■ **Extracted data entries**

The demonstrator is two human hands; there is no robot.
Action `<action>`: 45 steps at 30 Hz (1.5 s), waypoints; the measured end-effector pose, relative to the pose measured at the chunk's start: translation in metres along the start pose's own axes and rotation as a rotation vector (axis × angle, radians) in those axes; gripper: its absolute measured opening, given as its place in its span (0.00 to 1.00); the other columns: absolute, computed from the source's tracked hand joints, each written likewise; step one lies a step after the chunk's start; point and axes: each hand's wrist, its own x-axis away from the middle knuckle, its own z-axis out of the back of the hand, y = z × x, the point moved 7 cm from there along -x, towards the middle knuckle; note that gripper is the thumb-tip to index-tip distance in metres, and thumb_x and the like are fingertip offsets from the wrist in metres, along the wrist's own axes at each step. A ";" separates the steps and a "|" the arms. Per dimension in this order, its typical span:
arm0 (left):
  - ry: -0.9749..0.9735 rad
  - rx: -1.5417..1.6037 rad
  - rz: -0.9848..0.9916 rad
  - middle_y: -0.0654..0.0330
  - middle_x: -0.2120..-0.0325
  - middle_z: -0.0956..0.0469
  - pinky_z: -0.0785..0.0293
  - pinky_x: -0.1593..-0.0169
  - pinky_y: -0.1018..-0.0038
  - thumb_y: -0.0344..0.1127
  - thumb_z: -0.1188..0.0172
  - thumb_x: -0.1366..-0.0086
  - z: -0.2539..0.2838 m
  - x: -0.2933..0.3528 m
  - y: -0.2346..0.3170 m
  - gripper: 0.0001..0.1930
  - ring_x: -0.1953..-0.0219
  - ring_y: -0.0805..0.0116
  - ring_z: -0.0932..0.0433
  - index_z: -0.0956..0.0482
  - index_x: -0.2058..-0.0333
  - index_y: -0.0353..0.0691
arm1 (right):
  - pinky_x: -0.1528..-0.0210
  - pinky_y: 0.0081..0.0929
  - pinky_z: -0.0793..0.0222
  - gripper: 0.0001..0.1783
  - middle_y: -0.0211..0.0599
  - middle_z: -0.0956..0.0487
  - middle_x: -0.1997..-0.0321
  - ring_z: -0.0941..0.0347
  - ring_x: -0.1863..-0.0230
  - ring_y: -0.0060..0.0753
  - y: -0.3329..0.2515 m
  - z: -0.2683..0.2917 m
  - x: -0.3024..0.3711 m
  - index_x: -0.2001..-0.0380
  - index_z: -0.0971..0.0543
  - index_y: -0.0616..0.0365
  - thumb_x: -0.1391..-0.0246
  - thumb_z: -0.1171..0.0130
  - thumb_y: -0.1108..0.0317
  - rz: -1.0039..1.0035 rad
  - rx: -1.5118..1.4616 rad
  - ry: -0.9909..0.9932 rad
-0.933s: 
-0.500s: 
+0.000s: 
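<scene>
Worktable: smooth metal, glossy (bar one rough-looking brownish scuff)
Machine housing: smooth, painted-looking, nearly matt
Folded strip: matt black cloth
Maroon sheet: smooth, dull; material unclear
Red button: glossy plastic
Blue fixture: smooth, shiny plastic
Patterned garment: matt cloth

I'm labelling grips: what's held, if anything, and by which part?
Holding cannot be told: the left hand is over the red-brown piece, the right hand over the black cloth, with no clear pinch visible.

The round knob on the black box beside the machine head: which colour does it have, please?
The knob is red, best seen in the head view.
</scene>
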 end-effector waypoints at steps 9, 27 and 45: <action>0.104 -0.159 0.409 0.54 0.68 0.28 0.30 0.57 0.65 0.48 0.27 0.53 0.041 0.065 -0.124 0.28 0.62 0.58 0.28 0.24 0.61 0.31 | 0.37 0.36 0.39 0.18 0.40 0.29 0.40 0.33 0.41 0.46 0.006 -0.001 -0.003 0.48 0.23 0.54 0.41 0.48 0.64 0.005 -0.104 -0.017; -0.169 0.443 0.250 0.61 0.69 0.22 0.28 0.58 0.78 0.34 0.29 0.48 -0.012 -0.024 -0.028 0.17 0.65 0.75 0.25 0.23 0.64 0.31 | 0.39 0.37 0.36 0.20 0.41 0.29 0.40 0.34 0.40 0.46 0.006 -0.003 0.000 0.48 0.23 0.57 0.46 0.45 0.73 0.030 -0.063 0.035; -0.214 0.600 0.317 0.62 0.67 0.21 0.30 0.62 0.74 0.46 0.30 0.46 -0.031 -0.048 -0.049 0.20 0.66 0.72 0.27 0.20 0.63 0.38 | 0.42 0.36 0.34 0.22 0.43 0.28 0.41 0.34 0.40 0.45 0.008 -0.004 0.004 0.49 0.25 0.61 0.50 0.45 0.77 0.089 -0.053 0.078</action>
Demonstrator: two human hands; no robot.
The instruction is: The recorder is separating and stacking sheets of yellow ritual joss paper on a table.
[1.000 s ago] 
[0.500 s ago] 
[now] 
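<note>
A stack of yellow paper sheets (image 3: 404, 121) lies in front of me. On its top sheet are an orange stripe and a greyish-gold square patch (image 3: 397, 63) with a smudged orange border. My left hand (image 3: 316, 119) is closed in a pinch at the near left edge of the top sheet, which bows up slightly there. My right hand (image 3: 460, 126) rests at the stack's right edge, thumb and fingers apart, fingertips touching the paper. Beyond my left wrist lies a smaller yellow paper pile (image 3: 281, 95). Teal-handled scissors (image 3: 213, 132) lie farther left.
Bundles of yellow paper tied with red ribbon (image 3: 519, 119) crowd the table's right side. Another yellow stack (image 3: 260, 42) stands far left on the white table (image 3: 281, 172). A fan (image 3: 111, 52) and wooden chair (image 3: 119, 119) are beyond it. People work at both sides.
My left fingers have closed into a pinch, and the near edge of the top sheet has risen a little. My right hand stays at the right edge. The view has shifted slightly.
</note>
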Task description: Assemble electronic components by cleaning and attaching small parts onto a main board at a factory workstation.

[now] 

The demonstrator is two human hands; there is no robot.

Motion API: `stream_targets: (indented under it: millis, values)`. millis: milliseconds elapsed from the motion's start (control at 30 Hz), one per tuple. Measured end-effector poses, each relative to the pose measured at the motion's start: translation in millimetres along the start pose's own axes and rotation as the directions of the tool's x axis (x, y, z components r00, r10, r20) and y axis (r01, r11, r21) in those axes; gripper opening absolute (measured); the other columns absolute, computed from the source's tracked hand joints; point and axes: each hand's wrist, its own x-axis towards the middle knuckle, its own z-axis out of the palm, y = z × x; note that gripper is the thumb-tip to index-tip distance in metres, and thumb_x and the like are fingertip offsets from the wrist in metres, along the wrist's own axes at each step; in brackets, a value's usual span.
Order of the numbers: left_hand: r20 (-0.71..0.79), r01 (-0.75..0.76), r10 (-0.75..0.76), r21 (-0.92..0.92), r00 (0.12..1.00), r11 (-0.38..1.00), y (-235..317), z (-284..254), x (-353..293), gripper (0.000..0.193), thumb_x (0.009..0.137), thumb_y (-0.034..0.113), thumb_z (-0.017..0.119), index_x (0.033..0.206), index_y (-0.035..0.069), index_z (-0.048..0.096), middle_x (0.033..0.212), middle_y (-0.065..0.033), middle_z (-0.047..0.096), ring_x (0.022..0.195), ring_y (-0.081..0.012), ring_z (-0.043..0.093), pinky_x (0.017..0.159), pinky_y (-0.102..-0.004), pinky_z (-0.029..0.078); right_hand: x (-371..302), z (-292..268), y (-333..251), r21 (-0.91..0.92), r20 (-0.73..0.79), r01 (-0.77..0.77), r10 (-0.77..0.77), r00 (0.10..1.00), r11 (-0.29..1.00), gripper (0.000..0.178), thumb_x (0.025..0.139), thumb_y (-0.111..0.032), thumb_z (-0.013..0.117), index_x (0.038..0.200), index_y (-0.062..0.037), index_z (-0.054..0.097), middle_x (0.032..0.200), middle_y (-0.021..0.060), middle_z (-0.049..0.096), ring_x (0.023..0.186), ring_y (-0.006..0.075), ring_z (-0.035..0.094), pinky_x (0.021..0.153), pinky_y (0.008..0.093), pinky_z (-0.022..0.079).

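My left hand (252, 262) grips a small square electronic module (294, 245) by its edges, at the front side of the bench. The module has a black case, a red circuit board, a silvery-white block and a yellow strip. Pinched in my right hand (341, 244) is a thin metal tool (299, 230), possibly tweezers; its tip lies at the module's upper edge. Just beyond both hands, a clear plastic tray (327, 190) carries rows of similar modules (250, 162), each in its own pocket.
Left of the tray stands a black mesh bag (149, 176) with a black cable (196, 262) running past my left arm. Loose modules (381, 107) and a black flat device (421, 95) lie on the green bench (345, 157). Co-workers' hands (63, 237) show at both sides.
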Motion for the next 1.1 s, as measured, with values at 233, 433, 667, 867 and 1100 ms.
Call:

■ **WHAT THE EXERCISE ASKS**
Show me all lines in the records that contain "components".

■ **EXPECTED OUTPUT**
Task description: Assemble electronic components by cleaning and attaching small parts onto a main board at a factory workstation.
Motion API: `stream_targets: (indented under it: millis, values)`. millis: milliseconds elapsed from the motion's start (control at 30 Hz), one per tuple. Measured end-effector poses, each relative to the pose measured at the motion's start: translation in millimetres along the start pose's own axes and rotation as the directions of the tool's x axis (x, y, z components r00, r10, r20) and y axis (r01, r11, r21) in those axes; gripper opening absolute (measured); the other columns absolute, computed from the source's tracked hand joints; point and axes: each hand's wrist, its own x-axis towards the middle knuckle, its own z-axis out of the palm, y = z × x; note that gripper is the thumb-tip to index-tip distance in metres, and thumb_x and the like are fingertip offsets from the wrist in metres, along the wrist's own axes at each step; in brackets, a value's usual span.

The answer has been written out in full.